◆ EXERCISE AIM
The entries follow. Please return all of them exactly.
______________________________
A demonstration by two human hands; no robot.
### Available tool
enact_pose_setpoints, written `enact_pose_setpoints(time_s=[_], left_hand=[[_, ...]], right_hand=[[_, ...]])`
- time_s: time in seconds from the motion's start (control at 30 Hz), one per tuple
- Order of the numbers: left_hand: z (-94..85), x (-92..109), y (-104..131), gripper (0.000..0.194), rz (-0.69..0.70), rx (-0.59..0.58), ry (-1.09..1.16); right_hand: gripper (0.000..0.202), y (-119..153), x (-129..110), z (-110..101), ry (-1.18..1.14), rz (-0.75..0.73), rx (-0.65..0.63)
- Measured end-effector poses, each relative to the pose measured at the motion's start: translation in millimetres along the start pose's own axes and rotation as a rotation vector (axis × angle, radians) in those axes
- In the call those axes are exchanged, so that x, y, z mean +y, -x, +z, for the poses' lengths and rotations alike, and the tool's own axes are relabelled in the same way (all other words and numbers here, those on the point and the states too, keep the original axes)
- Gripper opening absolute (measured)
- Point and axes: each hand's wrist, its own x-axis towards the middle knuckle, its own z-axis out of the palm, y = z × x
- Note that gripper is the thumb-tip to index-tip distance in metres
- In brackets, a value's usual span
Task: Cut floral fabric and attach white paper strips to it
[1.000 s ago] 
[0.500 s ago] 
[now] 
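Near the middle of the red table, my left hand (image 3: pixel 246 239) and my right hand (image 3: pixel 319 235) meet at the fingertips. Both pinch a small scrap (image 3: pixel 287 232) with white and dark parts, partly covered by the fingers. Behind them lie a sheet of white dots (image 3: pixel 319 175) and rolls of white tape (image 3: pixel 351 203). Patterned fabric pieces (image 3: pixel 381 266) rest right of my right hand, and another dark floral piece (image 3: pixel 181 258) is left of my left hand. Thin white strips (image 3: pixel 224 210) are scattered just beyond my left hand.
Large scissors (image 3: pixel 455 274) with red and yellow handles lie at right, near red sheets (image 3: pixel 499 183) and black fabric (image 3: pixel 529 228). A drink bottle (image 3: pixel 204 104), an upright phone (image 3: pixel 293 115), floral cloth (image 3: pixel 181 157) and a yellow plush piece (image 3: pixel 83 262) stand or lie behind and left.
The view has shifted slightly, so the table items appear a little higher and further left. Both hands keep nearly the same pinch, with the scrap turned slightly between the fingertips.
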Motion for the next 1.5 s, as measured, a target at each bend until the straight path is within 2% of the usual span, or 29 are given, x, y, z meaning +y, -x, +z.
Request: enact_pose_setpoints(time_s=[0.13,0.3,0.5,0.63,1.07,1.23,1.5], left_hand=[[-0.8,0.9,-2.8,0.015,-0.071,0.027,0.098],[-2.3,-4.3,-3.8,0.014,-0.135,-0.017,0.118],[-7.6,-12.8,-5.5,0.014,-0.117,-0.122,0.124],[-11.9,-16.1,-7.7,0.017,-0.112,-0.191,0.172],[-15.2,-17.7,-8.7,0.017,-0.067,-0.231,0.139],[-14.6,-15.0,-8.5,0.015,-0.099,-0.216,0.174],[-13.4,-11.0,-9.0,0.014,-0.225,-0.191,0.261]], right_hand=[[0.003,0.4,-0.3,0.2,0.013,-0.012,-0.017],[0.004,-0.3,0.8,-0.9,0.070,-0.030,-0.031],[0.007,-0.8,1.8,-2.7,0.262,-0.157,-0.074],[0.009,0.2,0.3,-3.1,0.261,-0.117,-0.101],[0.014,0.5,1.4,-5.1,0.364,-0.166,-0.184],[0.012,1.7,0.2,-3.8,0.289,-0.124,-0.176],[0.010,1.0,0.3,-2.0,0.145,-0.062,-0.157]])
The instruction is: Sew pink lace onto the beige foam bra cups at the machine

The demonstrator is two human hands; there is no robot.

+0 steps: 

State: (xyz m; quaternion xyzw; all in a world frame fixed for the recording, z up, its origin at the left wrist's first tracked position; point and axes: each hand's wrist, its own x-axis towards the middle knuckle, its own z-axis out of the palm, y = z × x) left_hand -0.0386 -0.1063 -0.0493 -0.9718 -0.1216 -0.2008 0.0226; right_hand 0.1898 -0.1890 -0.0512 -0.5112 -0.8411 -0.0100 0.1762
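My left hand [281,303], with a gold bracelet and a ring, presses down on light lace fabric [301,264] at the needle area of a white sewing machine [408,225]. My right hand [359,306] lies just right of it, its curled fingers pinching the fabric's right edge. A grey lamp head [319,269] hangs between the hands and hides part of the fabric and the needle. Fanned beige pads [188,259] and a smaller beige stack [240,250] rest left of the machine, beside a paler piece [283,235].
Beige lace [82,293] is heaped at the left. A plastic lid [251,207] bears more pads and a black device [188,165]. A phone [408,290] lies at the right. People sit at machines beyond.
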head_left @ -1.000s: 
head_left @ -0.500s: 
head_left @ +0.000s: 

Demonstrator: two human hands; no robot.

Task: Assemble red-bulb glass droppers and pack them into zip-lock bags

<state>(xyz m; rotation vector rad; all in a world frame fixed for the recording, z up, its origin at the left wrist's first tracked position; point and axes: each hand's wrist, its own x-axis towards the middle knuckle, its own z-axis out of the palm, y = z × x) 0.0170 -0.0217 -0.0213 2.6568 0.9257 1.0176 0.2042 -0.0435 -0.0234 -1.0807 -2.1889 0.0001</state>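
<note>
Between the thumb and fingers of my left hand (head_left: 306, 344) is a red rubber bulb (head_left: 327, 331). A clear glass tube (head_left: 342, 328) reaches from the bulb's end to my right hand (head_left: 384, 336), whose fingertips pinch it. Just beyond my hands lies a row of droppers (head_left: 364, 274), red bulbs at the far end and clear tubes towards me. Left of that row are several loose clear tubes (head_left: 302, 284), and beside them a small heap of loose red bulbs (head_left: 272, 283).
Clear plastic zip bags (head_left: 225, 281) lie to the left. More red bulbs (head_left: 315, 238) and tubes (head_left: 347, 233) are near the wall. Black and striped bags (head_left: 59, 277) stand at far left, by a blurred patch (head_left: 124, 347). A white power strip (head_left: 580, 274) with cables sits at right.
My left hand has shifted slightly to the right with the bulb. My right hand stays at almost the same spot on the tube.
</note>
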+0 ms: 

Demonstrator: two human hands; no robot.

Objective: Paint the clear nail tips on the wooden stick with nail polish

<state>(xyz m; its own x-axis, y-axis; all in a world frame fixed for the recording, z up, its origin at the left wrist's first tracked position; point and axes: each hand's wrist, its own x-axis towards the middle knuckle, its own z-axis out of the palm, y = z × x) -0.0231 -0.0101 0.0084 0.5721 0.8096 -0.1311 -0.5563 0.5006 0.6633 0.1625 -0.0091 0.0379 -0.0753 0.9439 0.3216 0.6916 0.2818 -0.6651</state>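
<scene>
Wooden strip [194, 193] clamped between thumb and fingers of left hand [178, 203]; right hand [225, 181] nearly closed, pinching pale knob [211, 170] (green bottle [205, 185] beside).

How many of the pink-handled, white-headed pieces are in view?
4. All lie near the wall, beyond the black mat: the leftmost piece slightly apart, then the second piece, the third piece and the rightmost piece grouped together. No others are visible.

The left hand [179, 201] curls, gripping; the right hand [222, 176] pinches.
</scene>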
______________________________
◆ RESULT
A demonstration by two human hands; no robot.
### Available tool
enact_pose_setpoints, written `enact_pose_setpoints(time_s=[_], left_hand=[[_, ...]], right_hand=[[_, ...]])`
- time_s: time in seconds from the motion's start (control at 30 Hz), one per tuple
- Order of the numbers: left_hand: z (-94..85), x (-92..109), y (-104..131), gripper (0.000..0.194), rz (-0.69..0.70), rx (-0.59..0.58), ry (-1.09..1.16); right_hand: gripper (0.000..0.202), y (-119..153), x (-129..110), z (-110..101), ry (-1.18..1.14), rz (-0.75..0.73), rx (-0.65..0.63)
- Measured end-effector poses, each relative to the pose measured at the motion's start: translation in millimetres along the start pose's own axes and rotation as a rotation vector (axis × angle, radians) in those axes
- In the call those axes are exchanged, so that x, y, z mean +y, -x, +z, for the poses' lengths and rotations alike, and the tool's own axes are relabelled in the same way (all other words and numbers here, those on the point and the states too, keep the original axes)
- Gripper opening absolute (measured)
- Point and axes: each hand's wrist, its own x-axis towards the middle knuckle, its own z-axis out of the palm, y = z × x
- Note that gripper is the thumb-tip to index-tip distance in metres
- In brackets, a value's usual span
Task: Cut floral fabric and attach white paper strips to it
[1.000 s ago] 
[0.500 s ago] 
[now] 
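Near the middle of the red table, my left hand (image 3: pixel 246 239) and my right hand (image 3: pixel 319 235) meet at the fingertips. Both pinch a small scrap (image 3: pixel 287 232) with white and dark parts, partly covered by the fingers. Behind them lie a sheet of white dots (image 3: pixel 319 175) and rolls of white tape (image 3: pixel 351 203). Patterned fabric pieces (image 3: pixel 381 266) rest right of my right hand, and another dark floral piece (image 3: pixel 181 258) is left of my left hand. Thin white strips (image 3: pixel 224 210) are scattered just beyond my left hand.
Large scissors (image 3: pixel 455 274) with red and yellow handles lie at right, near red sheets (image 3: pixel 499 183) and black fabric (image 3: pixel 529 228). A drink bottle (image 3: pixel 204 104), an upright phone (image 3: pixel 293 115), floral cloth (image 3: pixel 181 157) and a yellow plush piece (image 3: pixel 83 262) stand or lie behind and left.
The view has shifted slightly, so the table items appear a little higher and further left. Both hands keep nearly the same pinch, with the scrap turned slightly between the fingertips.
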Motion for the next 1.5 s, as measured, a target at each bend until the straight path is within 2% of the usual span, or 29 are given, x, y, z meaning +y, -x, +z.
Request: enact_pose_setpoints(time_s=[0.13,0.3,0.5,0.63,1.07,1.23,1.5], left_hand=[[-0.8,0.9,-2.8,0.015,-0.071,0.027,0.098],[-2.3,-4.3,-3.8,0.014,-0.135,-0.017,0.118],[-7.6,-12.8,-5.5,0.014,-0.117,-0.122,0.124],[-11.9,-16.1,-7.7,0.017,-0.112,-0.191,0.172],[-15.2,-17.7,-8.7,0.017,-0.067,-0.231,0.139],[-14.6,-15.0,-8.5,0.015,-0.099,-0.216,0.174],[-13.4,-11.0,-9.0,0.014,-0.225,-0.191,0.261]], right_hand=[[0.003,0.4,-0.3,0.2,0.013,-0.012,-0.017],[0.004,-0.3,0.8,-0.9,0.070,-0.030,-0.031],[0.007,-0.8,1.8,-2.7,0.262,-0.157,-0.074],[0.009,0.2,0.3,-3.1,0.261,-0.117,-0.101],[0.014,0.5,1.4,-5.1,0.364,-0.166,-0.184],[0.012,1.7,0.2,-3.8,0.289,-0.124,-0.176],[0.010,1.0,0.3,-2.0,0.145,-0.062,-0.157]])
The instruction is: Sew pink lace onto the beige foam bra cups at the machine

The demonstrator is two human hands; there is no robot.

+0 steps: 

State: (xyz m; quaternion xyzw; all in a world frame fixed for the recording, z up, its origin at the left wrist's first tracked position; point and axes: each hand's wrist, its own x-axis towards the middle knuckle, its own z-axis out of the palm, y = z × x) left_hand -0.0386 -0.1063 -0.0493 -0.9718 -0.1216 -0.2008 0.0226; right_hand 0.1898 -0.1890 -0.0512 -0.5112 -0.8411 -0.0100 0.1762
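My left hand [281,303], with a gold bracelet and a ring, presses down on light lace fabric [301,264] at the needle area of a white sewing machine [408,225]. My right hand [359,306] lies just right of it, its curled fingers pinching the fabric's right edge. A grey lamp head [319,269] hangs between the hands and hides part of the fabric and the needle. Fanned beige pads [188,259] and a smaller beige stack [240,250] rest left of the machine, beside a paler piece [283,235].
Beige lace [82,293] is heaped at the left. A plastic lid [251,207] bears more pads and a black device [188,165]. A phone [408,290] lies at the right. People sit at machines beyond.
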head_left @ -1.000s: 
head_left @ -0.500s: 
head_left @ +0.000s: 

Demonstrator: two human hands; no robot.

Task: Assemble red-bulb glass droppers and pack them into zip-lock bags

<state>(xyz m; rotation vector rad; all in a world frame fixed for the recording, z up, its origin at the left wrist's first tracked position; point and axes: each hand's wrist, its own x-axis towards the middle knuckle, its own z-axis out of the palm, y = z × x) 0.0170 -0.0217 -0.0213 2.6568 0.9257 1.0176 0.2042 -0.0435 -0.0234 -1.0807 -2.1889 0.0001</state>
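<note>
Between the thumb and fingers of my left hand (head_left: 306, 344) is a red rubber bulb (head_left: 327, 331). A clear glass tube (head_left: 342, 328) reaches from the bulb's end to my right hand (head_left: 384, 336), whose fingertips pinch it. Just beyond my hands lies a row of droppers (head_left: 364, 274), red bulbs at the far end and clear tubes towards me. Left of that row are several loose clear tubes (head_left: 302, 284), and beside them a small heap of loose red bulbs (head_left: 272, 283).
Clear plastic zip bags (head_left: 225, 281) lie to the left. More red bulbs (head_left: 315, 238) and tubes (head_left: 347, 233) are near the wall. Black and striped bags (head_left: 59, 277) stand at far left, by a blurred patch (head_left: 124, 347). A white power strip (head_left: 580, 274) with cables sits at right.
My left hand has shifted slightly to the right with the bulb. My right hand stays at almost the same spot on the tube.
</note>
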+0 ms: 

Demonstrator: two human hands; no robot.

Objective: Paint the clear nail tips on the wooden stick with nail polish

<state>(xyz m; its own x-axis, y-axis; all in a world frame fixed for the recording, z up, its origin at the left wrist's first tracked position; point and axes: each hand's wrist, its own x-axis towards the middle knuckle, its own z-axis out of the palm, y = z × x) -0.0231 -0.0101 0.0084 0.5721 0.8096 -0.1311 -0.5563 0.5006 0.6633 0.1625 -0.0091 0.0379 -0.0753 0.9439 0.3216 0.6916 0.2818 -0.6651</state>
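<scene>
Wooden strip [194, 193] clamped between thumb and fingers of left hand [178, 203]; right hand [225, 181] nearly closed, pinching pale knob [211, 170] (green bottle [205, 185] beside).

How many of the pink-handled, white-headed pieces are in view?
4. All lie near the wall, beyond the black mat: the leftmost piece slightly apart, then the second piece, the third piece and the rightmost piece grouped together. No others are visible.

The left hand [179, 201] curls, gripping; the right hand [222, 176] pinches.
</scene>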

Output is finished, and nothing else is required.